Entertainment
Dodgers Star Makes Stunning White House Decision — Left’s Meltdown Begins
Liberty Check
- Mookie Betts skips White House visit citing family time, but left-wing pressure campaigns reveal the real story
- Los Angeles Times and activist groups tried to bully the World Series champions into rejecting presidential tradition
- Sportswriters continue injecting radical politics into ceremonial events that should unite Americans
The Los Angeles Dodgers have become the most successful franchise in baseball — and the most politically pressured. After winning back-to-back World Series titles, the team finds itself trapped between radical left-wing activists demanding they reject American tradition and fans who just want to celebrate championship baseball.

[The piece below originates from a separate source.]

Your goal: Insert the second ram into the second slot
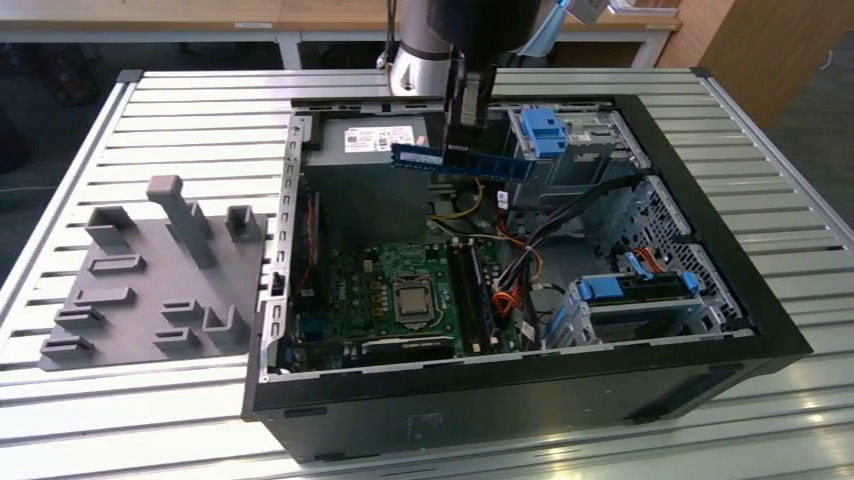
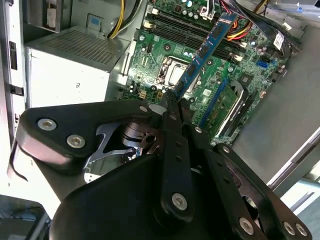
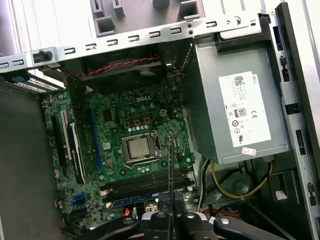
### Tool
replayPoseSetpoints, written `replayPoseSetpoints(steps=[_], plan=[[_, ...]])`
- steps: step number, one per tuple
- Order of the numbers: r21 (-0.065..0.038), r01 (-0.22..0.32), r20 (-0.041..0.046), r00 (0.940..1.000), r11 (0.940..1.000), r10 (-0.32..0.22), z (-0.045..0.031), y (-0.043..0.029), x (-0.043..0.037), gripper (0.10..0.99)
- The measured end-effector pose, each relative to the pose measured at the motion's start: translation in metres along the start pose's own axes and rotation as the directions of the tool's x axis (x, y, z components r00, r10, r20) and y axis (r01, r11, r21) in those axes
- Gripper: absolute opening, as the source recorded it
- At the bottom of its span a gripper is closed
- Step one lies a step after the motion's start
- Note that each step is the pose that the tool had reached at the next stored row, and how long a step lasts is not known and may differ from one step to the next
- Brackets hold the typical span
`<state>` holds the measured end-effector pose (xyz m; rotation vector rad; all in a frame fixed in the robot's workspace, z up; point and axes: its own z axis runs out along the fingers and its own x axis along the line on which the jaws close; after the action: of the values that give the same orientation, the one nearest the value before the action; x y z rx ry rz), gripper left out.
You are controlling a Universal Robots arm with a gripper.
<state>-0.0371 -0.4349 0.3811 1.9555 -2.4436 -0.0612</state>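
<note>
Hand clamped on the second ram, motherboard well below it. Looks light, stiff, fragile. I'd hold the long edges, off the chips.

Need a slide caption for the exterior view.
Pincer holds the second ram above the open computer case, clear of the motherboard.

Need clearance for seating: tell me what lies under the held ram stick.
Under the second ram, shut in the end effector, lies the green motherboard with its long memory slots. The end effector's body covers the board nearer the camera.
</note>
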Motion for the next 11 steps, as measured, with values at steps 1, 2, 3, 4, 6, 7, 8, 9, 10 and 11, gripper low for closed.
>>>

Shortstop Mookie Betts announced he won’t attend the team’s July 23 White House visit, immediately triggering the exact political firestorm he insisted he wanted to avoid. The 33-year-old claims his decision stems from wanting time with his newborn baby, not politics.
“I’m not trying to make this a whole big deal,” Betts told reporters. “We just had a baby. You don’t get many days off. They’re coming [on the road trip]. And just want to hang out with the fam. That’s really kind of it. But people are gonna make it a whole bunch of other stuff.”
Betts continued, acknowledging the impossible position left-wing media has created for professional athletes.
“If I do [go], people are gonna hate me. If I don’t, people are gonna hate me,” he added. “So instead of trying to make everyone else happy, I’m gonna think about myself and my family.”
The pressure campaign started immediately after LA’s 2024 World Series victory. Pro-immigration groups like the National Day Laborer Organizing Network demanded the Dodgers stand “on the right side of history” — as if attending a ceremonial championship celebration requires a political litmus test.
Los Angeles Times writers went even further with their absurd political demands: “All in all, it’s hard to imagine the Dodgers agreeing to a celebratory photo op with the president right now. Los Angeles is not just Dodger blue, but Democrat blue.”
This reasoning ignores basic facts. While Los Angeles County leans Democratic, it contains more Republicans than any other county in America by raw numbers. The Dodgers’ national fanbase extends deep into red states like Arizona, Georgia, and Texas. Apparently those fans don’t count in the media’s calculation.
Betts insists his choice isn’t political and notes he attended the White House after the 2024 title.
“People are gonna try to drag me into politics, just because I am who I am. That’s just the cards I’m dealt,” he said. “So it is what it is.”
Yet the timing raises questions. The All-Star break begins Monday, giving Betts three consecutive days off before traveling to New York Friday. If there’s any week during the grueling season to spare one day for the White House, it’s immediately after the All-Star break.
Teammate Kike Hernandez also announced he’s skipping the visit, claiming rehab assignment scheduling conflicts. He admitted he probably wouldn’t have attended anyway — likely protesting basic immigration law enforcement.
This entire controversy exists because supposedly neutral sportswriters can’t resist forcing their ideology into every situation. These same writers would never politicize a White House visit under a Democratic administration. In their worldview, any Democrat policy represents reasonable common sense, no matter how extreme it appears to millions of Americans.
The White House championship visit represents American tradition — honoring athletic excellence regardless of which party controls the Oval Office. It’s a ceremonial celebration, not a policy endorsement.
Manager Dave Roberts put it simply: teams should hope to receive this invitation every season, because it means they won a championship. These are athletes and coaches, not politicians.
Americans deserve better than activist journalists who inject division into every celebration.